Persistence is opt-in per entity type via `syncConfig.getPersistedCRDTDoc`.

## Awareness

Awareness provides ephemeral presence information (cursor positions, user identity, etc.) that can be used to enhance the collaborative experience. Awareness state is shared between peers but not persisted.

-   An entity's sync config can optionally create an `Awareness` instance via `createAwareness(ydoc, objectId)`.
-   The awareness instance is passed to providers, which transport awareness state alongside document updates.
-   Consumers can call `syncManager.getAwareness(objectType, objectId)` to access the awareness instance for a given entity.

## Undo / redo

The `SyncUndoManager` (`src/undo-manager.ts`) replaces the default WordPress undo manager when synced entities are in use. It wraps Yjs's built-in undo functionality.

-   **Lazy creation**: The undo manager is created when the first entity is loaded.

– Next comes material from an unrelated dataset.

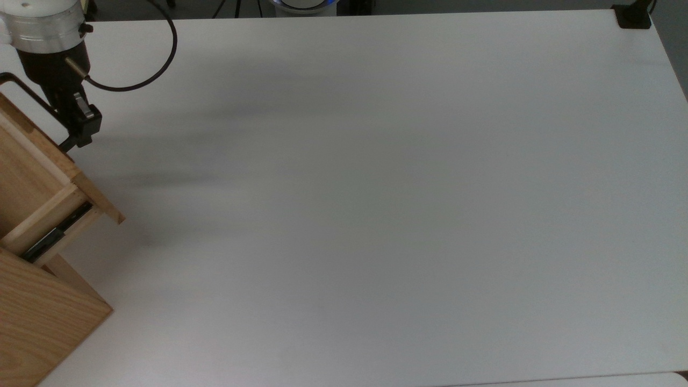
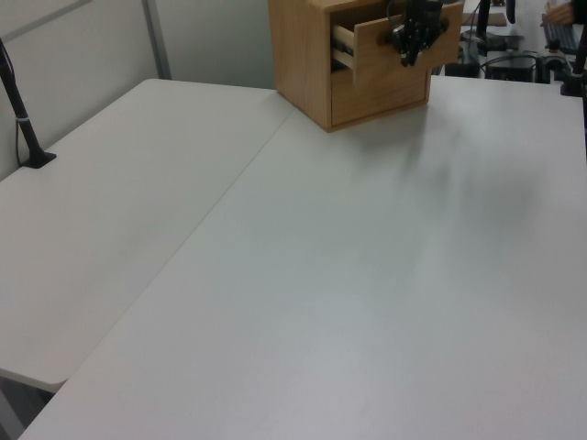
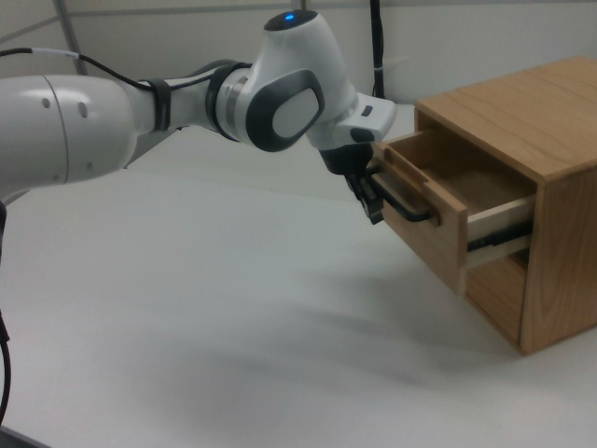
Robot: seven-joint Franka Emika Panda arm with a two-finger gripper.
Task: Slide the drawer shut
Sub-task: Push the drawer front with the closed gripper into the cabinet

If no entities are synced, the default WordPress undo manager is used.
-   **Automatic tracking**: Unlike the default undo manager, which explicitly records each edit, the `SyncUndoManager` relies on Yjs to track changes to observed `Y.Map` instances. Only changes with the local editor origin are tracked.
-   **Capture grouping**: Changes within 500ms of each other are grouped into a single undo step, preventing mid-word undo breaks.
-   **Limitation**: Once created, the `SyncUndoManager` only tracks synced entities. Edits to non-synced entities are not included in the undo stack.